Asif Mahmood
PTI has made narrative-building into a full-time job. Not just to push their point of view—but to erase facts, twist events, and label everything against them as a conspiracy. Whether it’s fake news, selective outrage, or flat-out lies, they’ve turned it all into a political weapon.
The method is simple: attack opponents, bully institutions, and cry “persecution” when caught. Every time the police arrest a PTI leader, it’s suddenly an “abduction.” Every corruption case becomes “political revenge.” They want courts to act only when it suits them—and to stay silent when it doesn’t.
But let’s look at the record.
All the major cases against Imran Khan and Bushra Bibi—the Toshakhana scandal, the £190 million NCA settlement—were filed through legal channels. Courts didn’t jump to convict. In fact, defence lawyers did everything to delay proceedings: technical objections, repeated absences, even refusal to appear. Trial courts gave them every opportunity. And when sentences came, appeals were allowed—and in some cases, even suspensions. Is this how dictatorships work? Or does it look more like a system bending over backwards to accommodate them?
Even in jail, Imran Khan is no ordinary prisoner. He has seven cells to himself, a walking corridor, an exercise bike, books, newspapers, a television. In Pakistan’s jails, most inmates don’t even have clean water. But PTI still plays the victim card.
From jail, Imran runs a full media campaign. His X (Twitter) account is as active as ever—over 400 posts since his arrest. He comments on elections, legislation, national policy—while claiming he’s being silenced. His statements appear regularly in newspapers, especially in the English press. Just in the past year, he’s made front-page news 45 times.
Foreign media lines up to interview him—Reuters, Fox News, The Telegraph. You’d think they were covering a dissident locked in solitary confinement. But the truth is, he’s a political leader convicted under corruption laws, living more comfortably than most prisoners in the country.

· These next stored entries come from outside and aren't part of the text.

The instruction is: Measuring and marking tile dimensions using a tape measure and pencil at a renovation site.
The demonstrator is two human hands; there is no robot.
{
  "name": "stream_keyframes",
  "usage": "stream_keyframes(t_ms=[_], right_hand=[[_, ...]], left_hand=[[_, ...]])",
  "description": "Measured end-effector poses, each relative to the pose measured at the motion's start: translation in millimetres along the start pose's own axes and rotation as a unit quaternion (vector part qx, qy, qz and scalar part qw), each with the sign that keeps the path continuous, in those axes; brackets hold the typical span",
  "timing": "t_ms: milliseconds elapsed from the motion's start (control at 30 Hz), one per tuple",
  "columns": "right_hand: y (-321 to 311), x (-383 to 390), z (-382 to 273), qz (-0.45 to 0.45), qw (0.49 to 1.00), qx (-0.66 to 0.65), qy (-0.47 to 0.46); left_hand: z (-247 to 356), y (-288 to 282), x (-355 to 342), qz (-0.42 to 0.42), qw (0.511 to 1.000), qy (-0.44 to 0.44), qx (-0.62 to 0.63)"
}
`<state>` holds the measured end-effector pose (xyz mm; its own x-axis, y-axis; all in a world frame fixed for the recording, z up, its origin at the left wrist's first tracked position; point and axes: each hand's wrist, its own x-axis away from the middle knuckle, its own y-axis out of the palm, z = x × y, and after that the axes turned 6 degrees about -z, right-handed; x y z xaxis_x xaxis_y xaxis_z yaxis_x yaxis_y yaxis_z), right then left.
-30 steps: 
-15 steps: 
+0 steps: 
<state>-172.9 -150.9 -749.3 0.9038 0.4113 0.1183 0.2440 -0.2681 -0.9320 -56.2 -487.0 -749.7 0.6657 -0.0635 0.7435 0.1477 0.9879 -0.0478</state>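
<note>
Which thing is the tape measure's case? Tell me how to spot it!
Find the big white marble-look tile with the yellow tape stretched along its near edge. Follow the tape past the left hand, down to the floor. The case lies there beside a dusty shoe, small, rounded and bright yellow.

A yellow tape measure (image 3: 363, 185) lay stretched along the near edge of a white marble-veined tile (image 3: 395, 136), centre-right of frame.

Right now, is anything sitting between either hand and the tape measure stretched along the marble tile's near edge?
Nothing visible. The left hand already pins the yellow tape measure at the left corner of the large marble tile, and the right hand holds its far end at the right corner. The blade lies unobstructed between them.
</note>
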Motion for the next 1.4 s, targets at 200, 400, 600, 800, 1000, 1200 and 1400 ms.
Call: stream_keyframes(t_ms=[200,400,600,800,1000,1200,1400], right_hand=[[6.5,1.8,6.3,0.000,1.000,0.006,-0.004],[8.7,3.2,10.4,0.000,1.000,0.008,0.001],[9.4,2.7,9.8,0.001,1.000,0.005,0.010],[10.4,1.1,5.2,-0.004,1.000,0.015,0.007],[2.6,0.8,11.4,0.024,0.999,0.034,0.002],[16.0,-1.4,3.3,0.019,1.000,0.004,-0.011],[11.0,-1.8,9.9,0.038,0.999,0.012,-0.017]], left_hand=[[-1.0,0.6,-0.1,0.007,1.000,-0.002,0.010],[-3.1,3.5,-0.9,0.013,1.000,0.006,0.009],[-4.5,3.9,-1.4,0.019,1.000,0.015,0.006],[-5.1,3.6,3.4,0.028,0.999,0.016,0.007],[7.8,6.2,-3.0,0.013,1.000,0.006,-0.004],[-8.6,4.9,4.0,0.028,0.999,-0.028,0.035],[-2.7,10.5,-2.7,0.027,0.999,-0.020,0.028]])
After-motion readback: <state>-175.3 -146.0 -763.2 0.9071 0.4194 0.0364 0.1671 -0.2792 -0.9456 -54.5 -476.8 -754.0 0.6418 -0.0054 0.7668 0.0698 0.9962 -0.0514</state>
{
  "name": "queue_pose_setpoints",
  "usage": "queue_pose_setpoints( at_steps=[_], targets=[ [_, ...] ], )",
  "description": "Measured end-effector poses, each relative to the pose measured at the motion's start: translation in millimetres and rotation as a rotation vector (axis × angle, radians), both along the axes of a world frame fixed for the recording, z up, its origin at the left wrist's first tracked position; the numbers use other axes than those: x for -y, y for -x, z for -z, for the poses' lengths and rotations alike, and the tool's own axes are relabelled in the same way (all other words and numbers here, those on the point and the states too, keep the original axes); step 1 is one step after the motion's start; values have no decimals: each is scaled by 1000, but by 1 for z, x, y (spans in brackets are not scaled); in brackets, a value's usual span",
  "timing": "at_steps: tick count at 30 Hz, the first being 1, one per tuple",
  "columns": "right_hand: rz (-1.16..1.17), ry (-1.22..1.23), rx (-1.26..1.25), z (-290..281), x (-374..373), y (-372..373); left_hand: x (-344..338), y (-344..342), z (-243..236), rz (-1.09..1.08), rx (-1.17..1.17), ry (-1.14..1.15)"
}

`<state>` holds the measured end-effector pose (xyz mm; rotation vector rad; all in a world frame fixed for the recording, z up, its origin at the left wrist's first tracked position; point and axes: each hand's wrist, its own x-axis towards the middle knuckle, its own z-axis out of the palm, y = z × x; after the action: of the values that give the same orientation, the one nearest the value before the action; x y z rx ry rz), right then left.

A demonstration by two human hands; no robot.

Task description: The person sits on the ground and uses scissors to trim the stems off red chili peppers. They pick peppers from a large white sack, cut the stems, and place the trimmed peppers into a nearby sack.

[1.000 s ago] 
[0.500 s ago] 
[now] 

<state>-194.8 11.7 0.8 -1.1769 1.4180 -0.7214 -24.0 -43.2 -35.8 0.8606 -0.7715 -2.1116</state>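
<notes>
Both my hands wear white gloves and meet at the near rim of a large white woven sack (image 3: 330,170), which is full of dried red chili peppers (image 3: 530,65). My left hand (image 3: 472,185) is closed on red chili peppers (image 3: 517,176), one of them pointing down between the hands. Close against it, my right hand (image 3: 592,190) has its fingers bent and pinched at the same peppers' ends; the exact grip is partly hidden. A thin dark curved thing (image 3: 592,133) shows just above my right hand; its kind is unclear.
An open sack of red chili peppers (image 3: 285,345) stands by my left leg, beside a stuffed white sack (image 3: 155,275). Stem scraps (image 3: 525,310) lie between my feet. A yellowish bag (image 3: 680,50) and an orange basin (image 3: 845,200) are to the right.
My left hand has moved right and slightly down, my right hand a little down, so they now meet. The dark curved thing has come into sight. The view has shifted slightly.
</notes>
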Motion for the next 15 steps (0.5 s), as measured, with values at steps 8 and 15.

Inside PTI, the drama continues. In just three months, 66 visitors have come to see him in jail—lawyers, family, party workers. Factions are fighting, loyalties are shifting, and power games are underway. But even that gets spun into a victim story. According to PTI, they’re being crushed. According to facts, they’re alive and kicking—and plotting their next move.
Let’s be clear. This is not political revenge. It’s not a crackdown. It’s long-overdue accountability. The same accountability PTI promised for others but never applied to itself. Now that the process has reached their own doorstep, they’ve turned it into theatre.
But no matter how loud the noise, how dramatic the slogans, or how many times they shout “victim,” the facts don’t change.
The law is finally catching up. And that’s not persecution—it’s justice.